§ Task brief: Print word for word the first line of the listing below and every line after it, through the line with "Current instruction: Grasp". Leave out the pictures and the rest.

§ Collected material:

************

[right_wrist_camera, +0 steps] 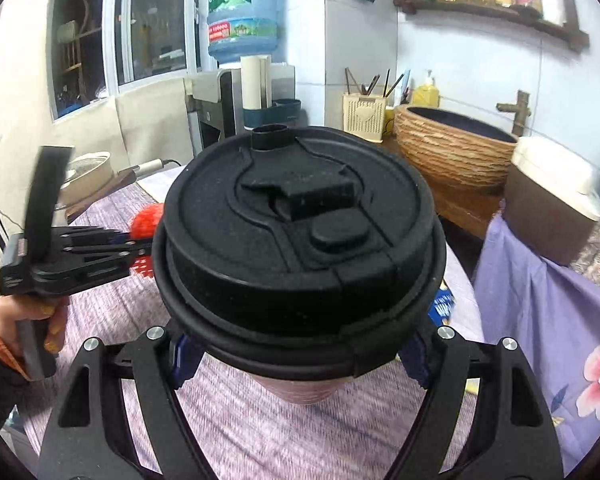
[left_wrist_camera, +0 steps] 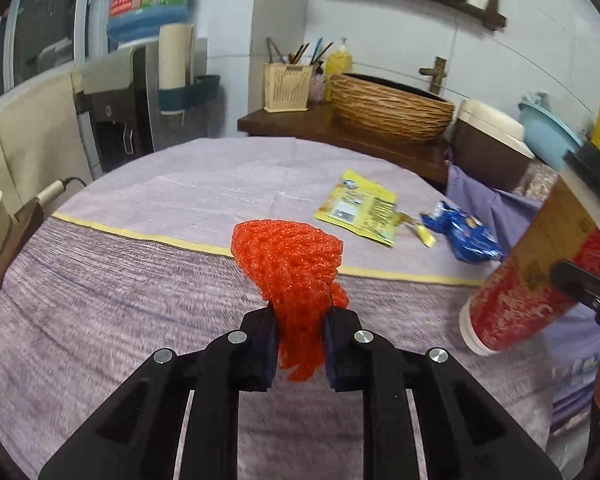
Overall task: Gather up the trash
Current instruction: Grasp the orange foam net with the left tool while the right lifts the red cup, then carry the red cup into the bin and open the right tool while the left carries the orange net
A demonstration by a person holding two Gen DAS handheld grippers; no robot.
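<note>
Left gripper (left_wrist_camera: 300,312) is pinching soft, springy orange foam netting (left_wrist_camera: 290,256) near its tail; right gripper (right_wrist_camera: 300,354), spread wide, is clasping the light, crushable lidded paper cup (right_wrist_camera: 300,240) beneath its lid.

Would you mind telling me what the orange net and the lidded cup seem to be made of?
The orange net looks like soft foam mesh, matte and spongy, bunching where the left gripper pinches it. The cup seems to be printed paper with a rolled pale rim; its lid looks like moulded black plastic, slightly grainy.
</note>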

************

§ Reply:
[right_wrist_camera, +0 steps] 
[left_wrist_camera, +0 steps] 
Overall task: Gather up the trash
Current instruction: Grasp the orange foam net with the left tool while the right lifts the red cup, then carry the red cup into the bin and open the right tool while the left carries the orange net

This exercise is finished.